Because the truth was, he didn’t know. He’d been without his shield and his title now for almost longer than he’d had it and he’d been trying to figure out if that meant anything. The shield itself was just a piece of metal. The name Captain America, just a silly title that had sold war bonds and stuck when he had a team to lead. But together they’d meant something. To a lot of people. Not just to him. More than anything, they’d meant he _could_ do something about all the wrongs that crept up in the world. That he could stand in front of someone in need of protection and actually _do_ something. On his own, Steve Rogers had never been able to do anything that had made a difference. Lately, he wasn’t sure that Steve Grant would be able to do much better.

Darcy’s mouth opened for a moment and then closed again. Apparently, she didn’t know either.
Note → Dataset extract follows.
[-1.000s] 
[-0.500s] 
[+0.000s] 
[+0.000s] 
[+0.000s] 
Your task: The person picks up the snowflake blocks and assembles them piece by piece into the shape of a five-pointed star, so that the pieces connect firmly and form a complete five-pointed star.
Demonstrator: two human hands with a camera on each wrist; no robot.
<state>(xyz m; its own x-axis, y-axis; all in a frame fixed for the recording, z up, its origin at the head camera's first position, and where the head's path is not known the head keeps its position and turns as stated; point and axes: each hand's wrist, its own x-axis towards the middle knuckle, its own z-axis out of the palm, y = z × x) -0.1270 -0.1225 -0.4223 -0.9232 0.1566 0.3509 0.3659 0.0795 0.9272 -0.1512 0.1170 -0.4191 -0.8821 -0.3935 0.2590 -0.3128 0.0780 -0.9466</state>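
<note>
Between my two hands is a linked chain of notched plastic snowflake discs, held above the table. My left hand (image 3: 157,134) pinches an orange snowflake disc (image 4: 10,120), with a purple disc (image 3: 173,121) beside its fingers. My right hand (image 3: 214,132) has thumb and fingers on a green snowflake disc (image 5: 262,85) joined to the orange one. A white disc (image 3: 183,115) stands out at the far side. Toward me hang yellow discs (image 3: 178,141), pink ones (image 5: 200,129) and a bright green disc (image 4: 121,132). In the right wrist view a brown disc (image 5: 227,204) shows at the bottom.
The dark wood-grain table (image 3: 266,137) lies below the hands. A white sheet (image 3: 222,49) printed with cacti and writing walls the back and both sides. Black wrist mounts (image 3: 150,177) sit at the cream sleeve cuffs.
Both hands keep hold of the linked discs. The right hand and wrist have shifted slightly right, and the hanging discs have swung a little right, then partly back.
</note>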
“I know I’m not—” he stopped and shook his head. “I like our life, okay?” he tried again, correcting himself. “I love it. I love being married to you, and teaching, and getting to have so much… _normal_ for once in my life.” He hesitated because anything he needed to say next had to start with _but_. And starting like that made it sound like all the things he just said were somehow not enough.

Darcy lifted her eyebrows. “But…?”

He took a deep breath in to steady himself. “But I’m still…” he wanted there to be another word for it, but none was coming. “I’m still _me,_ Darcy. I can’t help it. I know I can’t—” he exhaled heavily. “I know I can’t stop every bad thing that happens between now and 2011 but I can’t just pretend I don’t see it, either.”

Across the table, Darcy was quiet while she rubbed at her temples. “I don’t _want_ you to pretend like you don’t see what’s wrong with the world,” she said finally, her gaze and voice still directed downward before she looked up at him. “You know that, right? I don’t even think you’re capable of that. You wouldn’t be _you_ if you just hid in the house all day pretending everything is fine when it so obviously isn’t.”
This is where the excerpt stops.